§ **Exercise**
Where a line contains "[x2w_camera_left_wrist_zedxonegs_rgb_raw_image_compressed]", begin there and restate word for word every line to the end of the entries below, pictures excluded.

════════════════

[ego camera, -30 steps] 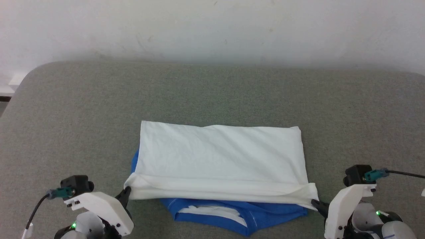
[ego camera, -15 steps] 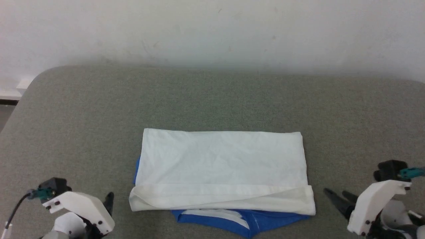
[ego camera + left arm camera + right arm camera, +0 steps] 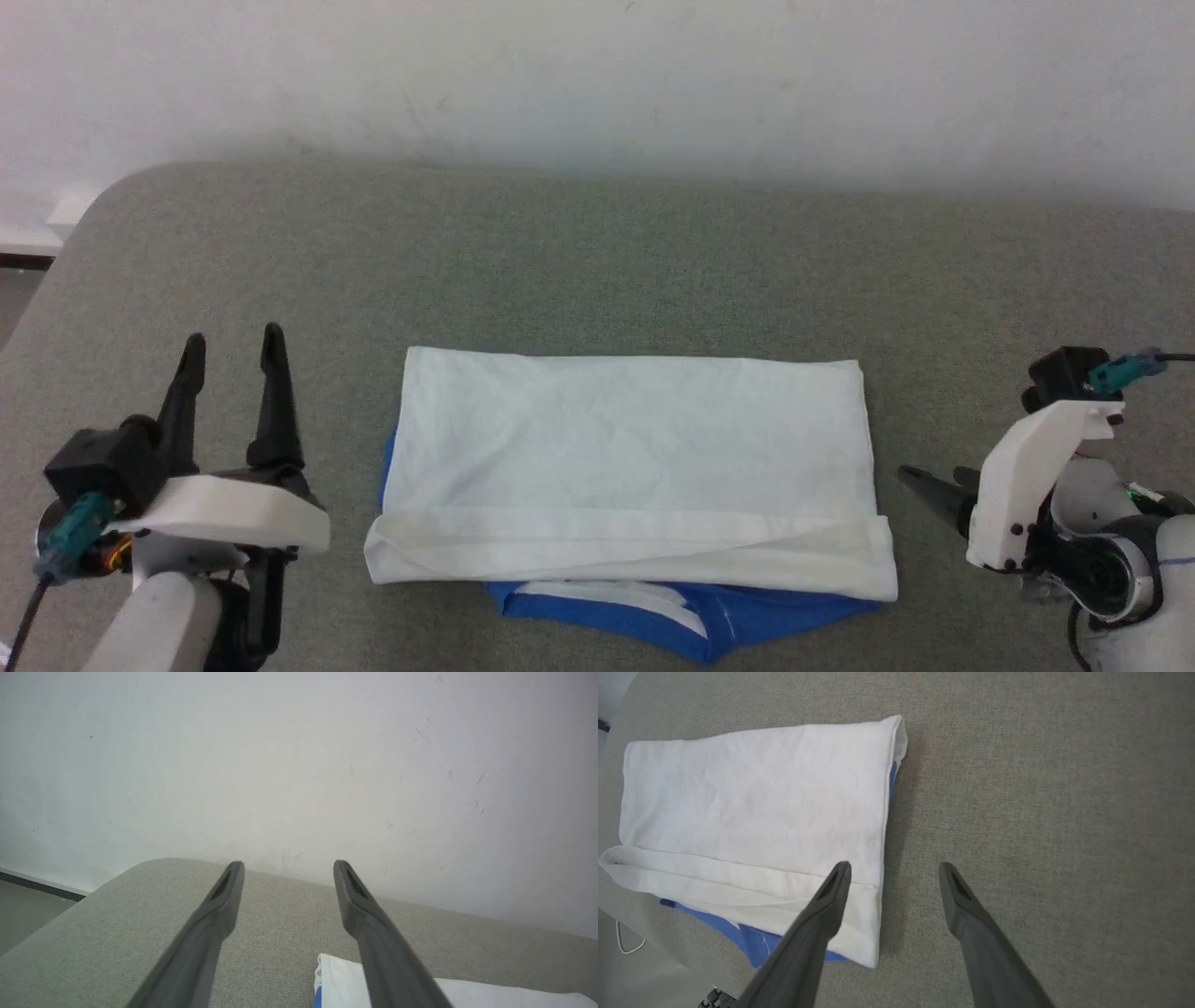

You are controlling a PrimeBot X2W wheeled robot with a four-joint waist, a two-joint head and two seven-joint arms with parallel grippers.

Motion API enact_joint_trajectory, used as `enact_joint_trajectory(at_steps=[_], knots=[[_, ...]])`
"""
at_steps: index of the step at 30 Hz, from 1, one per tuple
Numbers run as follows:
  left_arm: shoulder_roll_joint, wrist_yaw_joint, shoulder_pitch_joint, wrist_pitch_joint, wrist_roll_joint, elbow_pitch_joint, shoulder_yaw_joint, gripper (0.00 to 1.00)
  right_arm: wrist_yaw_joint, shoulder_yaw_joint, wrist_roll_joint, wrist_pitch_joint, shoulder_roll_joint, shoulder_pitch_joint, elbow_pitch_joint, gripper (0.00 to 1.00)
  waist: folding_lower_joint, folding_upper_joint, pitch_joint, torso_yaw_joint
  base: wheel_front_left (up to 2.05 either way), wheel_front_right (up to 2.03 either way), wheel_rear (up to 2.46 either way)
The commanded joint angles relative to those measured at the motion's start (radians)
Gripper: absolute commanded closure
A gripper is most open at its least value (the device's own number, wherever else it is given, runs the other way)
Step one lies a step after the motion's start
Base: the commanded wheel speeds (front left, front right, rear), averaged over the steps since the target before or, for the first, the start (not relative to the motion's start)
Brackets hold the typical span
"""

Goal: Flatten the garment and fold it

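The garment [image 3: 625,457] lies flat on the near middle of the grey table [image 3: 597,261]. It's already down to a wide rectangle, white body panel on top, with a strip of bright blue collar [image 3: 691,618] poking out under the near edge. Neither gripper is holding anything. The left gripper [image 3: 233,338] sits off the garment's left side, clear of the cloth, with its fingers spread wide and pointing toward the wall [image 3: 597,84]. The right gripper [image 3: 932,481] is low, just beside the near right corner, fingers parted and empty, aimed in at the cloth. This looks like the gap between folds, so the next thing is probably a side-to-side fold to halve that rectangle. To do it cleanly, the robot would want to pinch all the layers at a short edge, not just the top sheet, or the blue part underneath gets left behind and slides out further. It should also lift low and lay the cloth over rather than drag it. The cloth reads as thin soft cotton jersey, lightly creased, with a thicker doubled hem band [image 3: 625,551] running along the near side that bulges a bit at both corners. The table cover is a coarse woven fabric with rounded corners, so it should grip the bottom layer pretty well.
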Motion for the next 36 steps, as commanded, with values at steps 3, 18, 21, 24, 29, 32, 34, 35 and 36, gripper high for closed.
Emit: enact_joint_trajectory(at_steps=[3, 18, 21, 24, 29, 32, 34, 35, 36], knots=[[-0.051, -0.05, -0.048, -0.03, 0.115, -0.011, -0.005, 0.0, -0.001, 0.059, -0.004, -0.002, -0.028, -0.074, 0.101, 0.0, -0.0001, 0.0, 0.047, 0.026, 0.0, 0.0, 0.0], [-0.215, -0.196, -0.037, -0.031, 0.321, 0.02, 0.094, 0.0, -0.001, 0.301, 0.085, -0.06, -0.016, -0.176, 0.334, 0.0, -0.0001, 0.0, 0.1, 0.039, 0.0, 0.0, 0.0], [-0.238, -0.219, -0.043, -0.031, 0.336, 0.032, 0.111, 0.0, -0.001, 0.334, 0.096, -0.081, -0.022, -0.196, 0.362, 0.0, -0.0001, 0.0, 0.107, 0.04, 0.0, 0.0, 0.0], [-0.257, -0.239, -0.047, -0.031, 0.349, 0.045, 0.129, 0.0, -0.001, 0.362, 0.097, -0.084, -0.043, -0.211, 0.392, 0.57, -0.0001, 0.0, 0.111, 0.039, 0.0, 0.0, 0.0], [-0.283, -0.269, -0.045, -0.031, 0.365, 0.059, 0.162, 0.0, -0.001, 0.36, 0.121, -0.103, -0.082, -0.219, 0.424, 1.0, -0.0001, 0.0, 0.106, 0.032, 0.0, 0.0, 0.0], [-0.295, -0.282, -0.039, -0.031, 0.376, 0.064, 0.181, 0.0, -0.001, 0.338, 0.129, -0.108, -0.122, -0.211, 0.435, 1.0, -0.0001, 0.0, 0.099, 0.026, 0.0, 0.0, 0.0], [-0.303, -0.289, -0.035, -0.031, 0.385, 0.065, 0.191, 0.0, -0.001, 0.316, 0.118, -0.11, -0.161, -0.203, 0.444, 1.0, -0.0001, 0.0, 0.093, 0.022, 0.0, 0.0, 0.0], [-0.306, -0.293, -0.032, -0.031, 0.389, 0.066, 0.197, 0.0, -0.001, 0.302, 0.112, -0.108, -0.179, -0.197, 0.449, 1.0, -0.0001, 0.0, 0.088, 0.019, 0.0, 0.0, 0.0], [-0.308, -0.296, -0.029, -0.031, 0.393, 0.067, 0.201, 0.0, -0.001, 0.287, 0.106, -0.107, -0.197, -0.192, 0.454, 1.0, -0.0001, 0.0, 0.084, 0.016, 0.0, 0.0, 0.0]])
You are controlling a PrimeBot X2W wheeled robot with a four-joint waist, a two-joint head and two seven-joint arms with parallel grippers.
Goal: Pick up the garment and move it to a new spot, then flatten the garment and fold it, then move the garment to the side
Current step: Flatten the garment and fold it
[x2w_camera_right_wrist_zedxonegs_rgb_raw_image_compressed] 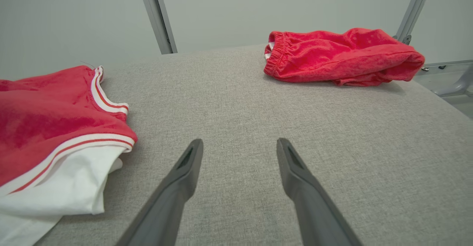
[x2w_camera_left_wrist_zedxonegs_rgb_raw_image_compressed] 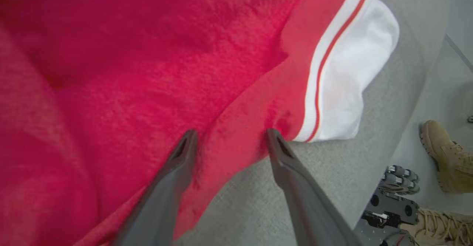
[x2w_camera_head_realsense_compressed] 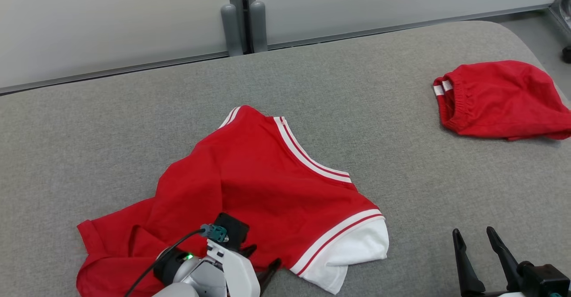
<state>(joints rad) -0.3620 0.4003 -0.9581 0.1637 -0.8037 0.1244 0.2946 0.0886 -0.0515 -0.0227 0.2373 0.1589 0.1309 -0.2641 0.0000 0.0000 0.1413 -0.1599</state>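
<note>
1. The red jersey lies rumpled on the grey padded table, near the middle of the robot's side. Its white-striped neckline points away, and a white sleeve flops out to the robot's right.
2. The left gripper is down at the jersey's near edge, fingers spread wide, with a ridge of red cloth bulging up between them.
3. The tips look to be pressing into the fabric. The wrist view is blurred that close, though, so touching or just above is hard to call.
4. Nothing is pinched there: the jaws stand well apart, straddling the fold.
5. At the near right, the right gripper has its two dark fingers spread over bare grey table. It holds nothing and sits apart from the white sleeve.
6. At the far right, a pair of red shorts lies bunched, elastic waistband turned toward the jersey and well apart from it.
7. Past the table's edge in the left wrist view, a person's tan boots stand on the floor.
</note>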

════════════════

§ **Exercise response**
[x2w_camera_left_wrist_zedxonegs_rgb_raw_image_compressed] 
[x2w_camera_head_realsense_compressed] 
<state>(joints rad) -0.3620 0.4003 -0.9581 0.1637 -0.8037 0.1244 0.2946 0.0886 -0.0515 -0.0227 0.2373 0.1589 0.1309 -0.2641 0.0000 0.0000 0.1413 -0.1599</state>
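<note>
1. The red jersey lies rumpled on the grey padded table, near the middle of the robot's side. Its white-striped neckline points away, and a white sleeve flops out to the robot's right.
2. The left gripper is down at the jersey's near edge, fingers spread wide, with a ridge of red cloth bulging up between them.
3. The tips look to be pressing into the fabric. The wrist view is blurred that close, though, so touching or just above is hard to call.
4. Nothing is pinched there: the jaws stand well apart, straddling the fold.
5. At the near right, the right gripper has its two dark fingers spread over bare grey table. It holds nothing and sits apart from the white sleeve.
6. At the far right, a pair of red shorts lies bunched, elastic waistband turned toward the jersey and well apart from it.
7. Past the table's edge in the left wrist view, a person's tan boots stand on the floor.
</note>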

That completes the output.